Give some thought when you are putting together your improvements in the next year and think about how you can take better advantage of those not so thrilling “normal” days. Not every day can be Top 10 day, but it is what we do with the rest that really make up our lives. Do your best to enjoy them because you just never know when you might not have as many left as you would like.
One thing that I have tried to do since I started this blog was to give you all an idea of what I was going through and what it was like to fight the biggest battle of your life. I have always tried to be honest because it doesn't do any of us any good to just say the things that people want to hear. With that in mind I'm going to level with you all, this year has not been the easiest on my mental approach in the fight.

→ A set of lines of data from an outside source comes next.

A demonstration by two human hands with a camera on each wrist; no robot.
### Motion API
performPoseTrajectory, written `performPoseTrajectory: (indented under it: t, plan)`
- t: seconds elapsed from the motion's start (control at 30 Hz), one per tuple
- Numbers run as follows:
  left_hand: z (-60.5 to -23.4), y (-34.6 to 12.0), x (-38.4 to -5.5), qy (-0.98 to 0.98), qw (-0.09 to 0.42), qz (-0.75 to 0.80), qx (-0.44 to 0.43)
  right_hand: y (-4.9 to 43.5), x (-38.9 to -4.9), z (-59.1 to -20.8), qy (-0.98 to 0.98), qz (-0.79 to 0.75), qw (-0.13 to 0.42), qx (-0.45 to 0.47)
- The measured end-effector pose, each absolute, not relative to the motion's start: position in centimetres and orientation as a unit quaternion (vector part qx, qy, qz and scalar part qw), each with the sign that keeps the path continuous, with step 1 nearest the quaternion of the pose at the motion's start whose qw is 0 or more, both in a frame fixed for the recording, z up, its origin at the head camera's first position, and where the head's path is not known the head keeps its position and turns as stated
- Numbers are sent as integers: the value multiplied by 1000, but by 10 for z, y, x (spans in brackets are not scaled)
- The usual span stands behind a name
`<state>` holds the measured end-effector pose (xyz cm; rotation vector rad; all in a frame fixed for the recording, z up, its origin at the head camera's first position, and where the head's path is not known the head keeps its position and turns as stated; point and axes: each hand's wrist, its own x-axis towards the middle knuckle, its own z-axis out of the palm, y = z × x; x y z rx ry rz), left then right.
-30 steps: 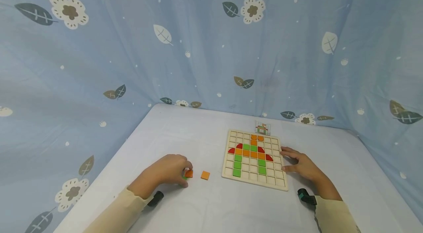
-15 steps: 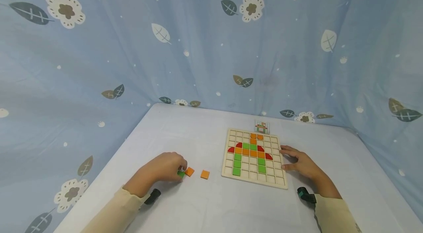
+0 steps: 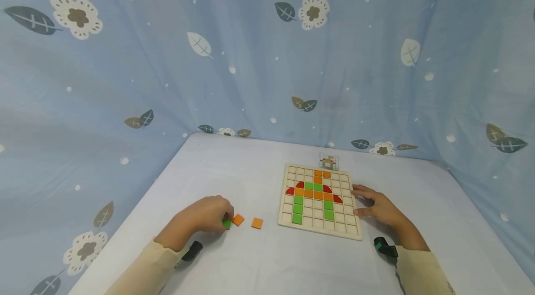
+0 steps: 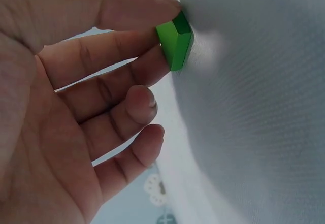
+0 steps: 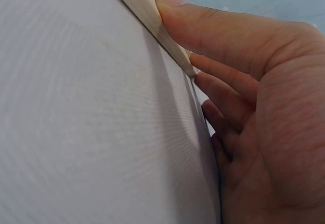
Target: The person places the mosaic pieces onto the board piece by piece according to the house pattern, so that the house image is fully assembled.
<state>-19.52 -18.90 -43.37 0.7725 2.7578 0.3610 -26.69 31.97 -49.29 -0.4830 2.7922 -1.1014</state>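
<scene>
At the left of the table, my left hand (image 3: 209, 213) pinches a small green tile (image 3: 226, 224) between thumb and fingers. The left wrist view shows the thumb on one side of this green tile (image 4: 175, 41), close to the cloth, with the other fingers bent behind it. An orange square tile (image 3: 238, 219) lies right beside the fingertips, and a second orange tile (image 3: 257, 223) a little further right. My right hand (image 3: 380, 206) rests at the right edge of the wooden grid board (image 3: 309, 228); its thumb (image 5: 177, 21) touches the board's side, fingers fairly straight.
Green, orange and red pieces form a figure on the board. A small pattern card (image 3: 329, 161) lies behind it. Black wrist devices (image 3: 193, 251) sit under both forearms. A blue patterned curtain (image 3: 267, 53) rises behind the white table (image 3: 234, 169).
My left hand has let go of an orange tile, which now lies on the table, and has shifted slightly left onto the green tile. My right hand keeps its place by the board.
</scene>
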Motion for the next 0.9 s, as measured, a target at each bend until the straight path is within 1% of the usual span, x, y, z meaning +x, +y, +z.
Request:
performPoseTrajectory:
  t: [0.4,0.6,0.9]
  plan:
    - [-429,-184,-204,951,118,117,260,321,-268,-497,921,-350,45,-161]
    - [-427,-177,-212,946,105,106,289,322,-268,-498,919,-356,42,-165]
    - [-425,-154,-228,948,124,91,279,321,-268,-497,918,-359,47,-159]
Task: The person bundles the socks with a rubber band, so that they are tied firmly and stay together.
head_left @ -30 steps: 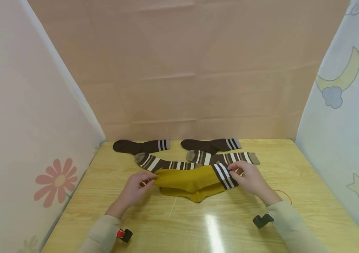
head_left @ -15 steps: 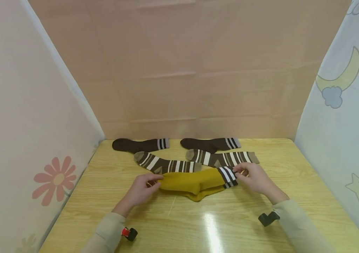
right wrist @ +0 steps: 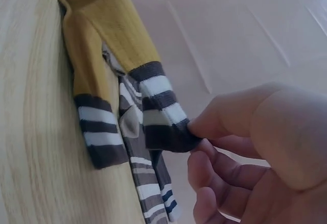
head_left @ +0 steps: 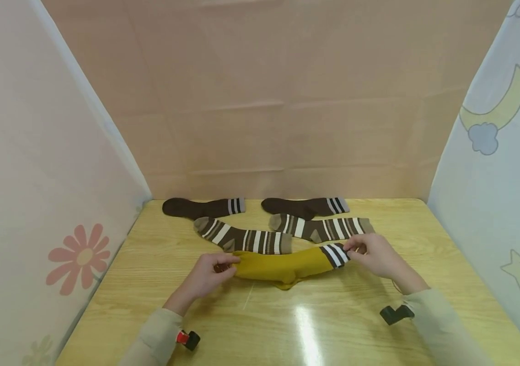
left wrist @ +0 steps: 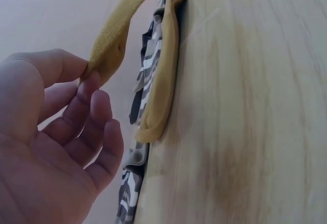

As you know, I get my blood tested every month. This is both a blessing and a curse. Every month I know pretty much how things are going. Aside from being told for the first time you have cancer, the scariest thing that you have to do is hear the results of the next test. For some, that is in six months or five years or some other timeline. It really doesn't matter how long the interval, the fear never subsides, until the doctor tells you that all is clear or things are improving.
Of the twelve blood tests that I had this year, only three saw improvement, the rest showed some advancement of the disease. I cannot tell you how frustrating that has become. The reason that I bring this up is that my last blood test once again showed that the Revlimid is not doing the job. After the dosage was increased to 15 mg there was a nice improvement but this last month showed that everything that was gained was lost. So, I have been on Revlimid five months and the light chains have basically jumped up and down and are back where I started in August.
I guess that I should be happy that I have gotten five more months of relatively good health without it getting worse, but it just gets frustrating always being on the edge of having to do something else. I can live with the prospect of being on chemotherapy for the rest of my life, but it would be nice to see some consistent progress. As I have stated before, it is the mental aspect of the disease that can be so taxing. I'm extremely lucky that I only have to battle that part so far. I will be taking the Revlimid for another cycle to see if there is some hope to salvage the use of the drug. If not, it will be on to a different chemo drug.
Don't get me wrong, I still feel great. In addition, I'm going to take my own advise and try to enjoy every day just a little more that I would have in the past. I'm still pretty confident that the Mayans are wrong and we will all get to enjoy 2013, but you just never know......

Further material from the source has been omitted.